> PROBLEM DESCRIPTION
Reproduce the listing exactly, with no pictures in your copy.
--- RECORDED DATA Enclosed Below ---
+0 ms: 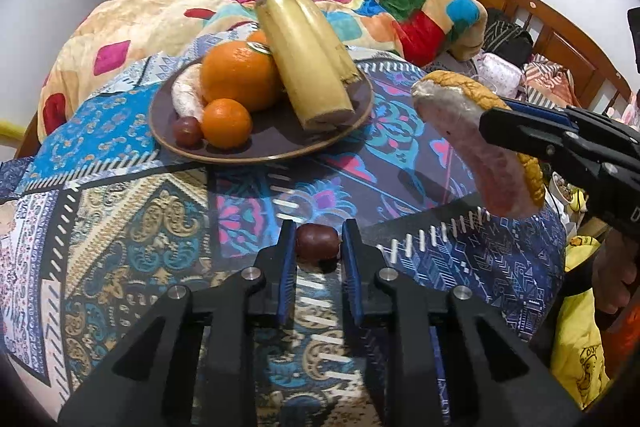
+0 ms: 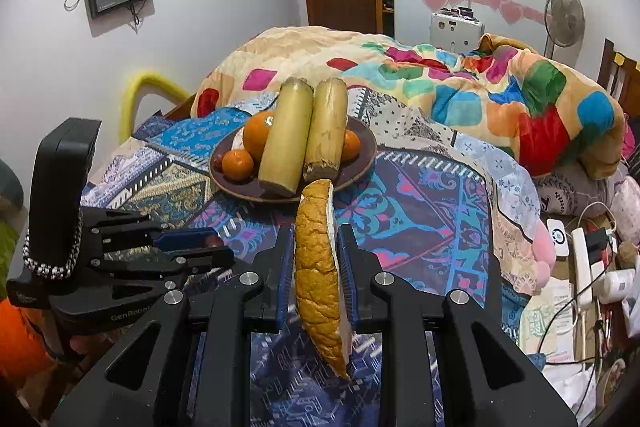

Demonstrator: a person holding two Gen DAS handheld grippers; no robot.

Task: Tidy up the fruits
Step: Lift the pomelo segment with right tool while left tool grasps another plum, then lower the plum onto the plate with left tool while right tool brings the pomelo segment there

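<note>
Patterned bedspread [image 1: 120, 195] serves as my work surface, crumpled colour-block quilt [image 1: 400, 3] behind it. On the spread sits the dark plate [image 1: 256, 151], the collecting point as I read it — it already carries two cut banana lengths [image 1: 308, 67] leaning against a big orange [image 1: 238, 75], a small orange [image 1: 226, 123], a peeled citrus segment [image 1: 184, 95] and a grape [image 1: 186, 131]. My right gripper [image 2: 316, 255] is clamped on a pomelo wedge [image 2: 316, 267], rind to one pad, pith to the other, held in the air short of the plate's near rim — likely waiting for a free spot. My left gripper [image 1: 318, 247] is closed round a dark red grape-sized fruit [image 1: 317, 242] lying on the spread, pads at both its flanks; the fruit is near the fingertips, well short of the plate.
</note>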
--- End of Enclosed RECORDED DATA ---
> YOUR RESPONSE
+0 ms: 
+0 ms: 

Demonstrator: a person holding two Gen DAS handheld grippers; no robot.

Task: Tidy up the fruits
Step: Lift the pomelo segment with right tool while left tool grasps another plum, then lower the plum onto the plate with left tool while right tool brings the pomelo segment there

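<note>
Patterned bedspread [image 1: 120, 195] serves as my work surface, crumpled colour-block quilt [image 1: 400, 3] behind it. On the spread sits the dark plate [image 1: 256, 151], the collecting point as I read it — it already carries two cut banana lengths [image 1: 308, 67] leaning against a big orange [image 1: 238, 75], a small orange [image 1: 226, 123], a peeled citrus segment [image 1: 184, 95] and a grape [image 1: 186, 131]. My right gripper [image 2: 316, 255] is clamped on a pomelo wedge [image 2: 316, 267], rind to one pad, pith to the other, held in the air short of the plate's near rim — likely waiting for a free spot. My left gripper [image 1: 318, 247] is closed round a dark red grape-sized fruit [image 1: 317, 242] lying on the spread, pads at both its flanks; the fruit is near the fingertips, well short of the plate.
</note>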

The answer requires no additions.